Com Bolsonaro atacando a mídia de direita, ela se arrepende e começa a entender que era feliz com Lula e Dilma e não sabia

03/01/2019 2 Por Redação Urbs Magna

Durante os 13 anos de governos do PT, a mídia entoou um discurso fajuto sobre uma suposta vontade de Lula e Dilma Rousseff de “calar a imprensa”. Nunca aconteceu. A liberdade de imprensa não só foi respeitada como os governos petistas ainda encheram a mídia inimiga de dinheiro. Com Bolsonaro, a mídia de direita começa a entender que era feliz e não sabia.

A posse de Bolsonaro teve características que deveriam preocupar a TODOS os brasileiros.

Ainda que o novo governo esteja desfrutando da Lula de mel de que TODOS os governantes recém-empossados desfrutam, há sinais extremamente significativos de que esse governo já deu os primeiros passos rumo a forte impopularidade que virá devido ao rápido empobrecimento que se abaterá sobre a maioria da população.

O primeiro sinal é a fala alucinada do chefe de Estado brasileiro de que vai combater moinhos de vento, ou seja, um “socialismo” que jamais existiu neste país.

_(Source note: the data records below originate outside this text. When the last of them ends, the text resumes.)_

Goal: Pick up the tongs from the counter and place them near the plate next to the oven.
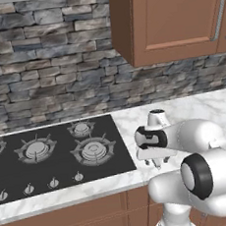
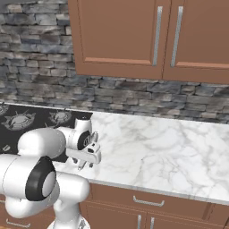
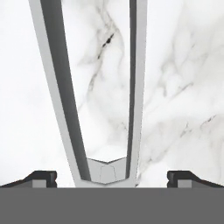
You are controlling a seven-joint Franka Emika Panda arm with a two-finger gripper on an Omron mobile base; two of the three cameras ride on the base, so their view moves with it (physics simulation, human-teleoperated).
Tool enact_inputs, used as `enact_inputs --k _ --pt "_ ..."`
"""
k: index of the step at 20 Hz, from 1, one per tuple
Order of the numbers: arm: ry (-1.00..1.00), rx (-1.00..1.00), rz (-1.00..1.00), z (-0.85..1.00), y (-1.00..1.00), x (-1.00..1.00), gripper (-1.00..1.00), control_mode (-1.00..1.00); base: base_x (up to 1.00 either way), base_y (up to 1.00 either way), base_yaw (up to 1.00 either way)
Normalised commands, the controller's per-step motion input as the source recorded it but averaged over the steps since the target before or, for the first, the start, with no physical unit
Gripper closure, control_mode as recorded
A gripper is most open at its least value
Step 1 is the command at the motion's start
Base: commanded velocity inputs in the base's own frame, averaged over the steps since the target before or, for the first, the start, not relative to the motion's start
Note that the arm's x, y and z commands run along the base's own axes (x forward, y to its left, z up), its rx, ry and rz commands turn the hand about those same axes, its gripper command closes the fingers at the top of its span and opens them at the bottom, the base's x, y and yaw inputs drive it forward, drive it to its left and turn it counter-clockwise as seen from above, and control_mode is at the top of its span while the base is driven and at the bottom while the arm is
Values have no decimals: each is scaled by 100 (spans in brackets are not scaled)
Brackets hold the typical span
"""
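Note:
The silver-grey tongs [image 3: 107,171] lie on the white marble counter [image 3: 183,87], seen close up in the hand view. Their joined end sits between my two fingertips and the two narrow arms run away toward the top of that view. My gripper [image 3: 114,177] is open, low over the tongs, one fingertip [image 3: 41,177] on each side of the joined end and apart from it. In the base views the gripper [image 1: 157,162] [image 2: 85,164] points down at the counter [image 1: 193,109] just right of the cooktop, and the hand hides the tongs. The plate and the oven are out of view.
The black gas cooktop [image 1: 55,155] [image 2: 27,120] is set into the counter left of the hand. A stone wall [image 1: 46,67] backs it, with brown wood cabinets [image 2: 147,36] hanging above. Bare marble [image 2: 170,152] stretches to the right.

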Motion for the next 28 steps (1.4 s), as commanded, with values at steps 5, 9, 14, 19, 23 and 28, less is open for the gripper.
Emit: enact_inputs --k 5,9,14,19,23,28 --pt "0 0 0 0 0 0 100 -100 0 0 0" --pt "0 0 0 0 0 0 100 -100 0 0 0" --pt "0 0 0 6 0 -14 100 -100 0 0 0" --pt "0 -2 1 92 5 -64 100 -100 0 0 0" --pt "0 -1 4 100 5 -97 100 -100 0 0 0" --pt "0 0 3 100 1 -100 100 -100 0 0 0"
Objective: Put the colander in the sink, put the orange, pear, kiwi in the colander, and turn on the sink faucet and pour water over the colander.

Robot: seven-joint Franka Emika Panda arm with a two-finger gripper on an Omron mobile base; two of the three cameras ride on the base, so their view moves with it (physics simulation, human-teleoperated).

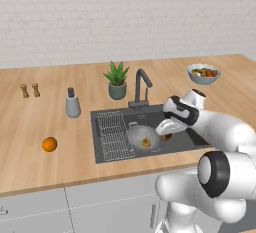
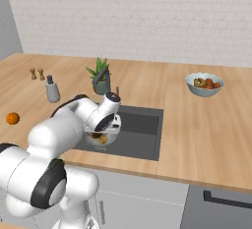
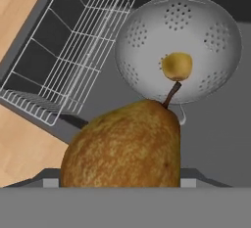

O segundo sinal, é ele ter assumido com o menor apoio que um governante recém-empossado já teve após a redemocratização.

Para a posse de Bolsonaro eram esperadas entre 250 e 500 mil pessoas, segundo o Gabinete de Segurança Institucional da Presidência da República (GSI), mas apenas 115 mil apareceram (nota do Et Urbs Magna: tive a impressão de ver apenas 200 pessoas), perdendo feio para a posse de Lula em 2003, que teve 150 mil pessoas.

Mas o mais significativo é o apoio muito menor que Bolsonaro tem nos primeiros momentos de seu governo. Em 1990, Fernando Collor de Mello (PRN), assumiu com uma expectativa positiva de 71% dos entrevistados; Fernando Henrique Cardoso, com 70%; Lula, com 76% e Dilma Rousseff, com 73%. Bolsonaro assume com apenas 65%.

O significado disso é que seu apoio irá se erodir rápido como o de Collor porque, enquanto Lula, Dilma e FHC assumiram melhorando de cara a vida da população – FHC com o Plano Real e Dilma e Lula com distribuição de renda, aumento de salários e programas sociais –, Bolsonaro promete (abertamente) tirar dos pobres e trabalhadores e dar aos ricos.

O jornal espanhol El País publicou análise de que Bolsonaro pretende imitar o presidente dos EUA, Donald Trump, que se notabiliza por seus ataques públicos à imprensa.

Segundo o jornal espanhol, Bolsonaro vai reduzir a publicidade do Governo para a imprensa. Seu alvo principal será a Folha de São Paulo, que publicou reportagem em plena campanha eleitoral sobre empresários bolsonaristas que estavam bancando campanhas digitais anti-PT, comprando disparos em massa no Whatsapp. Mas deve sobrar também para a Globo.

A imprensa alternativa, de esquerda, não sentirá esse efeito porque Michel Temer bloqueou qualquer recurso para veículos de esquerda – o que, aliás, é ilegal, porque governo nenhum pode usar critérios políticos para definir verbas de publicidade.

Mas os piores pesadelos da imprensa que durante todos os governos do PT bateu tanto nesses governos, se concretizaram. A jornalista Ana Dubeux, do Correio Brasiliense, jornal que bateu nos governos petistas até cansar, mostra quanto essa imprensa ex-antipetista era feliz com o PT e não sabia.

Um vídeo que ela gravou durante a posse de Bolsonaro mostra quanto a imprensa que lutou tanto para derrubar o PT vai pagar pela falta de profissionalismo e pelas fraudes que usou para colocar a direita no poder. Aqui se faz, aqui se paga.